# What you should do
Print exactly those lines that run from the beginning of the data to the line bearing "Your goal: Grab", inclusive.

(Items from a data source)
[Start of section]

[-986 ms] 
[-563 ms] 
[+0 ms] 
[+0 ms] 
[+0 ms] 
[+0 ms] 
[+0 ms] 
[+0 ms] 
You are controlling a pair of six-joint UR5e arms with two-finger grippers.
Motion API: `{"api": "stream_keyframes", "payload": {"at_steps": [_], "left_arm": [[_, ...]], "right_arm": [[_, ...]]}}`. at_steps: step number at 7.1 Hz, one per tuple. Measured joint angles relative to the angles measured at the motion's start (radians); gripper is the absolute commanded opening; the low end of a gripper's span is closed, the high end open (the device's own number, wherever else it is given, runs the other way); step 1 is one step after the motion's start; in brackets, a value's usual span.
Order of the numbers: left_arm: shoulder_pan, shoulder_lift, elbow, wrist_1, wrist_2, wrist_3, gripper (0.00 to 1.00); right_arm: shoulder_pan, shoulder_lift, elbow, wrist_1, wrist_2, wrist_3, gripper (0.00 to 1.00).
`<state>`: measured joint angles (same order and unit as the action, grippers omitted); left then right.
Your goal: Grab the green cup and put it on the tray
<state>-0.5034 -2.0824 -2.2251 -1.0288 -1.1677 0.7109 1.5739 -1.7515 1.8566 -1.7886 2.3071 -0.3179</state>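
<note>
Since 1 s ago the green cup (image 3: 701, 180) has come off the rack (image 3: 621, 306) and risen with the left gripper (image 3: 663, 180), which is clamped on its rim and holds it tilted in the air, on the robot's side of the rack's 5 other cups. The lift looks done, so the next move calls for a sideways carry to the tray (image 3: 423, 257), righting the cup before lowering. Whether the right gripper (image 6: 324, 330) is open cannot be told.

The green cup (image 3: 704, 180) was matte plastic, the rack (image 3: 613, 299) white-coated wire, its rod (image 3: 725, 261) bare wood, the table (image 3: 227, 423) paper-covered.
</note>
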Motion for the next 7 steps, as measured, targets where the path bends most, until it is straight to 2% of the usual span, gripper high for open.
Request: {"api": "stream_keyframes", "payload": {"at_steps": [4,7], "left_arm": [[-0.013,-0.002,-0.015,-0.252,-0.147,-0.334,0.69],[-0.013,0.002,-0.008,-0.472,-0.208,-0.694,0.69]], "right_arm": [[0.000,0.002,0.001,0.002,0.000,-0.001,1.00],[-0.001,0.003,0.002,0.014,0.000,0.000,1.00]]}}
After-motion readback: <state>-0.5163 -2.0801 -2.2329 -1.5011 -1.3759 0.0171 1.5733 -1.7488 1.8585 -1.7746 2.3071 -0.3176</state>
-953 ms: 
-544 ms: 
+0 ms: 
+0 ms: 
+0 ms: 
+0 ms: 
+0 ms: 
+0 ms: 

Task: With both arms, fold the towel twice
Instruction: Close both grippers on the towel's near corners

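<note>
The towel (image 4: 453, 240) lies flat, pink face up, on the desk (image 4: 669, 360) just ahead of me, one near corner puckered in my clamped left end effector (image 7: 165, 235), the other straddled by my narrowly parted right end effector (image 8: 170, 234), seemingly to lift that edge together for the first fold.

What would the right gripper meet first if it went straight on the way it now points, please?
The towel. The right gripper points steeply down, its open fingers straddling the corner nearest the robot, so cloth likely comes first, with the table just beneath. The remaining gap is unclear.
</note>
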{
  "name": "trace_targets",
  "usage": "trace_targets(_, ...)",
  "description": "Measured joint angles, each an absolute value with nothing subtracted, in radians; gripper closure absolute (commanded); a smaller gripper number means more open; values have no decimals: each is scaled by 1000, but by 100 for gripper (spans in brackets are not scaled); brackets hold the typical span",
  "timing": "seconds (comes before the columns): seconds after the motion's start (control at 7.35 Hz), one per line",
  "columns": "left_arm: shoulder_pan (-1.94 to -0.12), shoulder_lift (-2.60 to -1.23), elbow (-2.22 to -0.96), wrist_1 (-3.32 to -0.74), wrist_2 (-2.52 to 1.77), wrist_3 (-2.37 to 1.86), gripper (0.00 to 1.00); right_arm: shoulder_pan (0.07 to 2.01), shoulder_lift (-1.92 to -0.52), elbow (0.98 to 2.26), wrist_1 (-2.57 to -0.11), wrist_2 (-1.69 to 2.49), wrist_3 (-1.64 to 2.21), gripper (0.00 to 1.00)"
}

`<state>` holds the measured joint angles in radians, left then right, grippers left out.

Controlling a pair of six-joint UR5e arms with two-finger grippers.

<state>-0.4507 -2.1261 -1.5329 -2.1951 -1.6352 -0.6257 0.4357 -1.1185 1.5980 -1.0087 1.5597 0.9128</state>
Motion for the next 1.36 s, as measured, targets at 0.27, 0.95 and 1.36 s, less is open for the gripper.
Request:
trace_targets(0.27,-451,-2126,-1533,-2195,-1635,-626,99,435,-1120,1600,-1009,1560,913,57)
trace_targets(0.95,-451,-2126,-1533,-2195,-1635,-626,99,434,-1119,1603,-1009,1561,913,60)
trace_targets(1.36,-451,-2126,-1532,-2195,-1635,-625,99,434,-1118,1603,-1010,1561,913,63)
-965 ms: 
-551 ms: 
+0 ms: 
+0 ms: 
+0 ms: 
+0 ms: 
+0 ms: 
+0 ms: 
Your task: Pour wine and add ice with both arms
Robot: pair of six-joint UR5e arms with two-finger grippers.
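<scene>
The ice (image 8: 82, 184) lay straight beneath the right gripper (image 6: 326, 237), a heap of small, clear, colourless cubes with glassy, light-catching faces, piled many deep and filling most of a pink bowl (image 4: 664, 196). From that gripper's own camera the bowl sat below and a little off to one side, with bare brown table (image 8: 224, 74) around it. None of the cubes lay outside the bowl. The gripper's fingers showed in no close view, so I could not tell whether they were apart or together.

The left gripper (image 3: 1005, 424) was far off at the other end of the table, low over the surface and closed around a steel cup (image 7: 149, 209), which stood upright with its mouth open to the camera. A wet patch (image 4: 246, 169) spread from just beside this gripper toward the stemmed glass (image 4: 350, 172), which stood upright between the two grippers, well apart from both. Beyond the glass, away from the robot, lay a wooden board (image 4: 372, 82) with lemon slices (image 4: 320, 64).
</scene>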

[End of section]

# Solved problem
[-986 ms] 
[-563 ms] 
[+0 ms] 
[+0 ms] 
[+0 ms] 
[+0 ms] 
[+0 ms] 
[+0 ms] 
You are controlling a pair of six-joint UR5e arms with two-finger grippers.
Motion API: `{"api": "stream_keyframes", "payload": {"at_steps": [_], "left_arm": [[_, ...]], "right_arm": [[_, ...]]}}`. at_steps: step number at 7.1 Hz, one per tuple. Measured joint angles relative to the angles measured at the motion's start (radians); gripper is the absolute commanded opening; the low end of a gripper's span is closed, the high end open (the device's own number, wherever else it is given, runs the other way); step 1 is one step after the motion's start; in brackets, a value's usual span.
Order of the numbers: left_arm: shoulder_pan, shoulder_lift, elbow, wrist_1, wrist_2, wrist_3, gripper (0.00 to 1.00); right_arm: shoulder_pan, shoulder_lift, elbow, wrist_1, wrist_2, wrist_3, gripper (0.00 to 1.00).
`<state>`: measured joint angles (same order and unit as the action, grippers omitted); left then right.
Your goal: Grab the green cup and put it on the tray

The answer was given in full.